• _Your assignment_
Reproduce the lines below exactly, from the one containing "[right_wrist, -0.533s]" through the one containing "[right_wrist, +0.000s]", both included. Leave out any pictures.

--- Records provided Enclosed Below ---

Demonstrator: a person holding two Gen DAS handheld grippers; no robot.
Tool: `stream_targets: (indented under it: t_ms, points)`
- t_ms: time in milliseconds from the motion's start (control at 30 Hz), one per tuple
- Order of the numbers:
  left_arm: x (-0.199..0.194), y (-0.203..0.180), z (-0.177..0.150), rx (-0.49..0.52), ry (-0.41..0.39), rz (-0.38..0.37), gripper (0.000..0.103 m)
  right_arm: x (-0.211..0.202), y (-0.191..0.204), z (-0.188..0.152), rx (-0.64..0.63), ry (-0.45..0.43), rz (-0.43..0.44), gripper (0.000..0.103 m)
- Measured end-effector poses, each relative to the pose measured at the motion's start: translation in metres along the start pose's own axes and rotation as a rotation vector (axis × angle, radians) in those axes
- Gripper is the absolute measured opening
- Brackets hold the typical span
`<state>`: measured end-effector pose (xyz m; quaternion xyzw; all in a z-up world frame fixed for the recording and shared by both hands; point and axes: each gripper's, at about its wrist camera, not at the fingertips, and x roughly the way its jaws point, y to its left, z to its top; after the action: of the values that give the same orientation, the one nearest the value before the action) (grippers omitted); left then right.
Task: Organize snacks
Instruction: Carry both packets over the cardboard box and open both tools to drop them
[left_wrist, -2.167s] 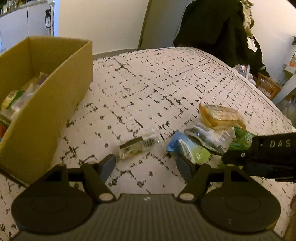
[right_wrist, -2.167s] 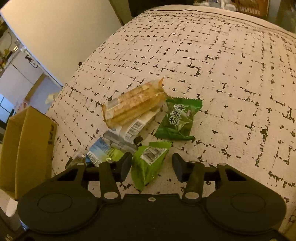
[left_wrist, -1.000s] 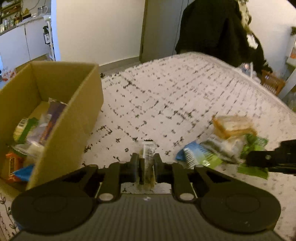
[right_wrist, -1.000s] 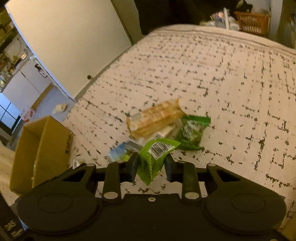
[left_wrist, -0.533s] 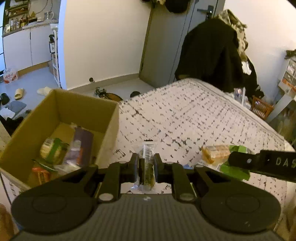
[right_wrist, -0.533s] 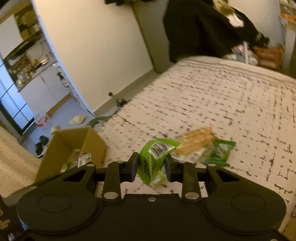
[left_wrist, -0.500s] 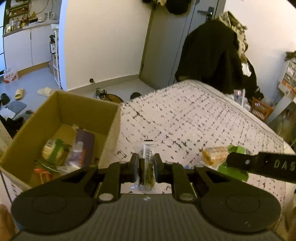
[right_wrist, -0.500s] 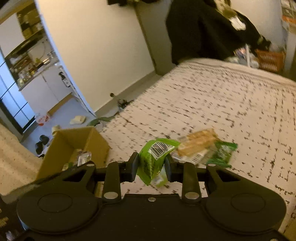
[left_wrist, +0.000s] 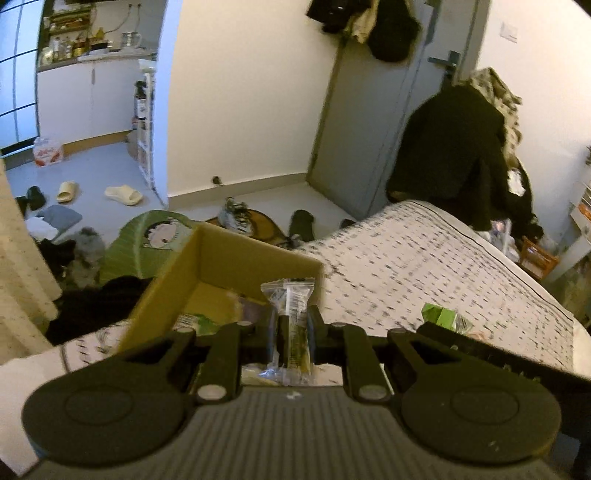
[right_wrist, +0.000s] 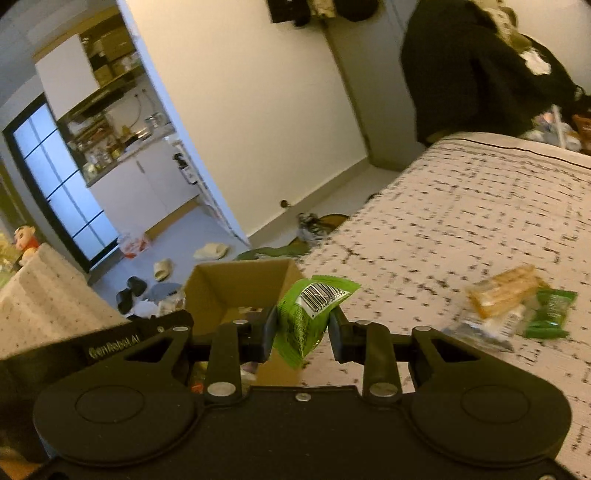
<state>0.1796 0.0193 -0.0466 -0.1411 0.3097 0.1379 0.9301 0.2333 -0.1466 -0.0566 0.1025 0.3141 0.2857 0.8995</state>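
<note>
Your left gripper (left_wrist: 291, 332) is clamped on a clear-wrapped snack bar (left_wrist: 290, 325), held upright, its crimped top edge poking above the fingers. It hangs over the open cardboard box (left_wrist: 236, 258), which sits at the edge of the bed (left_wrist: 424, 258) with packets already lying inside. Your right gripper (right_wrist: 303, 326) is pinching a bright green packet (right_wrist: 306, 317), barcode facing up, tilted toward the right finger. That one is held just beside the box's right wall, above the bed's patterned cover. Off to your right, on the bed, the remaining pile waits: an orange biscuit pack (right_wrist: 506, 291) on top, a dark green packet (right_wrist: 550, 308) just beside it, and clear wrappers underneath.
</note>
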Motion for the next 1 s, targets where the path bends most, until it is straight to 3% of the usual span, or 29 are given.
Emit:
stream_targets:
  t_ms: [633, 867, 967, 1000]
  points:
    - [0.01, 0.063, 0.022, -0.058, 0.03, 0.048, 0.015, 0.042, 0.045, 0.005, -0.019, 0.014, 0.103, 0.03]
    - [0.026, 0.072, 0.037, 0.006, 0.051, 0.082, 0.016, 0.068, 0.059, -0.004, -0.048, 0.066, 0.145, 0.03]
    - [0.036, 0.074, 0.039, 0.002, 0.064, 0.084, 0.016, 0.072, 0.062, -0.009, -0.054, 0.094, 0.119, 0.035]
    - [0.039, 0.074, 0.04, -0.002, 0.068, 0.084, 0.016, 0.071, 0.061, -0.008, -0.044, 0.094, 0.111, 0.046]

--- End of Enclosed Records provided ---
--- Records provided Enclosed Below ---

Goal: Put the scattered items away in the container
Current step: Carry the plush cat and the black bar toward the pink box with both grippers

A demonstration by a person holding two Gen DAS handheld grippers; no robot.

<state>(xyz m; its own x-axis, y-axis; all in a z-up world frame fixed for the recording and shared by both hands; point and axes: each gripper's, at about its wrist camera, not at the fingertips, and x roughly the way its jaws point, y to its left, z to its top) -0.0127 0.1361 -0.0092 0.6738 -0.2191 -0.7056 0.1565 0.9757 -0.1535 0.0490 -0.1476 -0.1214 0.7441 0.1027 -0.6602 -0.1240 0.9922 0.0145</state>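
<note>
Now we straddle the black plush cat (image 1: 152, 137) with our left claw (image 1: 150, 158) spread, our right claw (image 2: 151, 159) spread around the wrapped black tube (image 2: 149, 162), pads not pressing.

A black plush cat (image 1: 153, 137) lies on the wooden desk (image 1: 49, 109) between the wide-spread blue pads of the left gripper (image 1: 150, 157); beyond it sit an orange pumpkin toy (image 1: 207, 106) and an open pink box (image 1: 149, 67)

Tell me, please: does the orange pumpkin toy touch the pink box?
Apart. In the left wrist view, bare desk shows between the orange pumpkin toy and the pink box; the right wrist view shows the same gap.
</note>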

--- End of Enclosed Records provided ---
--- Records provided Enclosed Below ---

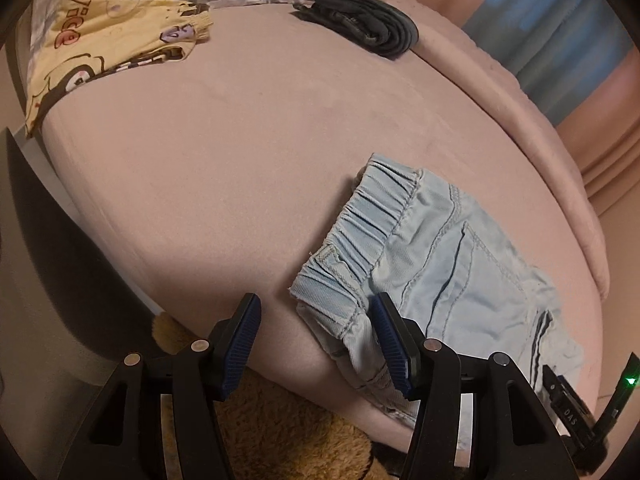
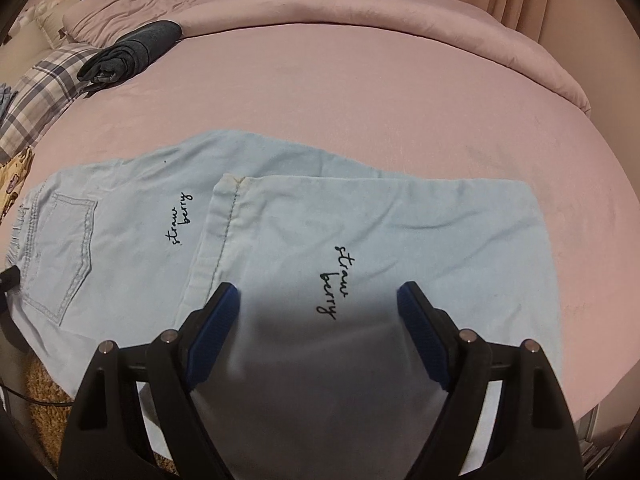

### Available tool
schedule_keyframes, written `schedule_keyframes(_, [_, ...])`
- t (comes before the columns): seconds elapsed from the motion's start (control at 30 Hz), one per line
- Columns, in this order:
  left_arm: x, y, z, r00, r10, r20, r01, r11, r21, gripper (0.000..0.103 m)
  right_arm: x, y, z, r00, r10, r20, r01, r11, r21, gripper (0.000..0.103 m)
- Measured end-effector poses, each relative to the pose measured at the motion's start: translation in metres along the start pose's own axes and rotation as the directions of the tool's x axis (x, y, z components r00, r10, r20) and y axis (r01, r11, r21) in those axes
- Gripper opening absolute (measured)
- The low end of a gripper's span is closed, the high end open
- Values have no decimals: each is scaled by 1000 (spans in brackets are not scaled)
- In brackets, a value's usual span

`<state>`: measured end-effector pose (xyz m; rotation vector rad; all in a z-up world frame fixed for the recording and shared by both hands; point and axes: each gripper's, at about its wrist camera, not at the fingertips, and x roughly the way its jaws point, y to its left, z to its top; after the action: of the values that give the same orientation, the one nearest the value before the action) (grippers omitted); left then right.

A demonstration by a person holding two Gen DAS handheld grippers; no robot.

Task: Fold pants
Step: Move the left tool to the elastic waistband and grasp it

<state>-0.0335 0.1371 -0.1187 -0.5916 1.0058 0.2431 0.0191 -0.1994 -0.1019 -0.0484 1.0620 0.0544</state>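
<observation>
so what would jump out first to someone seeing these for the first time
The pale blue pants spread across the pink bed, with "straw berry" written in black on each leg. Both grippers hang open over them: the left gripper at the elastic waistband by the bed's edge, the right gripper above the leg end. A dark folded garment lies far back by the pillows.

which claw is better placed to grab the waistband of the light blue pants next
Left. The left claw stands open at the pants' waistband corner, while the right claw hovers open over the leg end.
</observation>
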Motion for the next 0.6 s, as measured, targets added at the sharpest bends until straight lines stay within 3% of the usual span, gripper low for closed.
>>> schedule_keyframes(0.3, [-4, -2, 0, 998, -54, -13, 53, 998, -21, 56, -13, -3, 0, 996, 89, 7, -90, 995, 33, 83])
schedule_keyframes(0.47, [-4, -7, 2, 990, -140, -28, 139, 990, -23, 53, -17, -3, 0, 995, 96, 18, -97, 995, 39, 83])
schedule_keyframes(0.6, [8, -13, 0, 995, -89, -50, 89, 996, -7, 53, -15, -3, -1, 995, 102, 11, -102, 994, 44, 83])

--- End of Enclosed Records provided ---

• _Solution below_
[right_wrist, -0.533s] 
[left_wrist, -0.500s] 
[right_wrist, -0.500s] 
[left_wrist, +0.000s] 
[right_wrist, +0.000s] 

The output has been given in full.